The Venezuelan authorities should carry out prompt, thorough and impartial investigations into all acts of violence committed against demonstrators both supporting and opposing the constitutional reforms proposed by the government, Human Rights Watch said today.
Tens of thousands of Venezuelans have participated in street demonstrations ahead of a national referendum to be held on December 2. Campaigning will continue for the rest of the week, and both supporters and opponents of the reforms are planning massive public events.
Despite simmering political tensions, most of the activities have been peaceful. However, there have also been incidents ending in violence, with conflicting accounts about who was responsible. There has also been one credible allegation of the kidnapping and torture of two students because of their involvement in antigovernment protests.
“The Venezuelan government has a duty to investigate this violence against demonstrators and ensure that these investigations are thorough and impartial,” said José Miguel Vivanco, Americas director at Human Rights Watch. “Whoever is responsible for these crimes must be held accountable.”
Two students, Werner Geisse and Rafael Parra, were allegedly tortured on November 23 after participating in a protest against the reforms. They told members of the press that they were abducted from a shopping mall in Lara state by two armed men wearing black hoods, forced into a van without license plates, and driven around for two hours before being released.
The students allege that, during their abduction, they were interrogated regarding the names of student protest leaders, and were beaten and burned with cigarettes when they did not provide answers. TV footage of an interview with the students on Saturday shows Parra still bleeding from a nose injury and both students with blisters on their forearms.
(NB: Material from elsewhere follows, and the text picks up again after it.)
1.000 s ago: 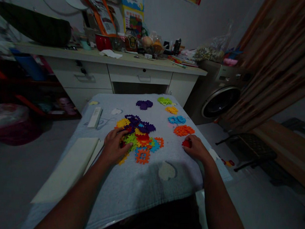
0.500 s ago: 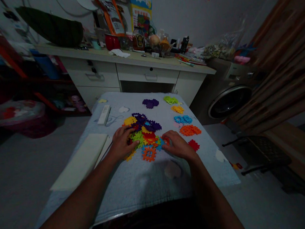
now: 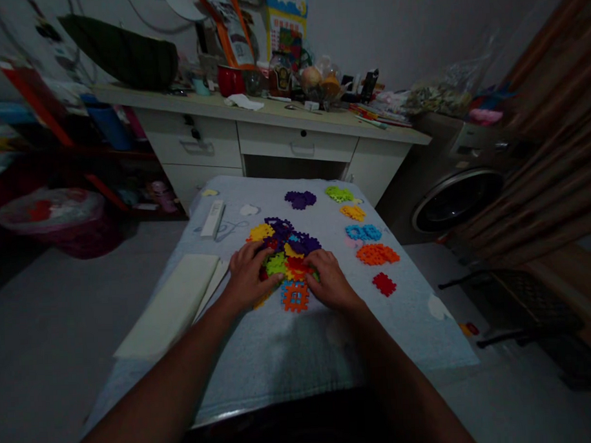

In another incident, on November 26, a 19-year-old construction worker, José Ángel Yépez, was shot dead and several others were injured during protests against the constitutional reforms in Carobobo state. Government officials have stated that Yépez was peacefully on his way to work when opposition protesters opened fire.
But according to the Venezuelan newspaper, Últimas Noticias, a group of government supporters threw rocks at opposition demonstrators and burned a nearby car, leading to an exchange of gunfire in which Yépez, one of the government supporters, died. Police immediately arrested the president of a local neighborhood association for the murder, and at least 15 opposition protesters were detained in connection with the violence.
On November 7, masked gunmen on motorcycles entered the Central University of Venezuela campus and shot at a group of students returning from a protest against the reforms. At least eight students were injured, two with gunshot wounds, according to government officials. University officials accused the government of orchestrating the groups who opened fire, while government ministers faulted the returning protesters, university authorities, and the political opposition for the violence.